Time flew by as I juggled thesis writing and recovering from this downward spiral. Soon, I decided that it was time to go back to Basel to complete the final journey of my PhD: defence. I was not quite ready at that point in time as well. A small thing like checking in online for my flight caused anxiety in me. But I had to move on from my state of limbo, be progressive with my life. In the end, with a heavy heart and unsettledness, I went back to Basel to complete the final lap.
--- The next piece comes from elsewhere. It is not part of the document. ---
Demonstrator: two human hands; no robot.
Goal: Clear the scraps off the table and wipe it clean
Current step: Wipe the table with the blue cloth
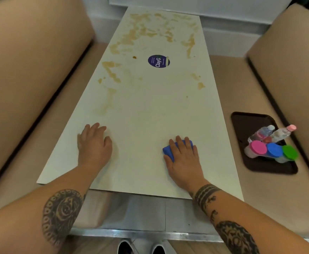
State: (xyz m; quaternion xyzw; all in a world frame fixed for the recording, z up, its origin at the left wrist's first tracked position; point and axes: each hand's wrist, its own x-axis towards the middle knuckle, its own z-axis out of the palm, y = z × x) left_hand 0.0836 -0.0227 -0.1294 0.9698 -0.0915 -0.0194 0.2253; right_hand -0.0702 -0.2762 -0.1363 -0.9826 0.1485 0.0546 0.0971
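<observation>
White counter [141,110]: brown smears [131,33] across far half and left edge, round purple sticker [158,61] mid-surface. Blue cloth [169,150] lies flat near the front edge.

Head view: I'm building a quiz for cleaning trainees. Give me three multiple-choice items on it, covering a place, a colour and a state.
1. Where is the brown tray?
A on the table
B on the right-hand bench
C on the floor

2. What colour is the cloth?
A blue
B yellow
C white

3. What state is the table's far half in?
A stained
B spotless
C covered by a cloth

Answers: 1 B, the tray lies on the seat; 2 A, blue shows under the right hand; 3 A, brown smears remain.
</observation>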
It was difficult at first. I struggled with a lot of negative thoughts and low moods still. But I managed to pull through. With lots of encouragement from my colleagues, support from my family and determination, I started the application process of thesis defence. I set small goals and took my time in finishing them. I had the time and space in Basel to rebuild my confidence and being over that period of time.
I also had weekly psychotherapy sessions in my clinic in Basel. My psychologist and I talked about my moods, thoughts, challenges that I faced weekly. It was good to have someone impartial to talk to on a regular basis. It helped me track my progress weekly, and also have a friend to simply listen to whatever that is on my mind. I did not have to shoulder the negativity alone in these sessions. Talking to my psychologist also helped me think through and analyse certain issues that I had.
Epilogue
I successfully defended my thesis in April 2015, and received a magna cum laude degree. Many people have the impression that PhDs are the “smart people”. However, in my opinion, the continuous decision to hold on during difficult times of graduate school is perhaps a more important factor than intellect. The consistent hard work put in through the years is more vital than being clever.
I am back in Singapore now, waiting to start a new career in science communications. I eagerly anticipate the new people that I will meet, new challenges that I will face.
Of course, I would not be able to go through these years without the help of my family and friends, supervisor and colleagues, and my medical teams. Most important of all, I would not be able to be at where I am today without the hand of God moving powerfully in my life.
There is no joy in having mental illness per se. But there is joy in its purpose. I hope that this experience will be used to become a positive influence in someone else’s life. Then all that darkness would have a greater meaning and purpose, and it would somehow be all worth going through.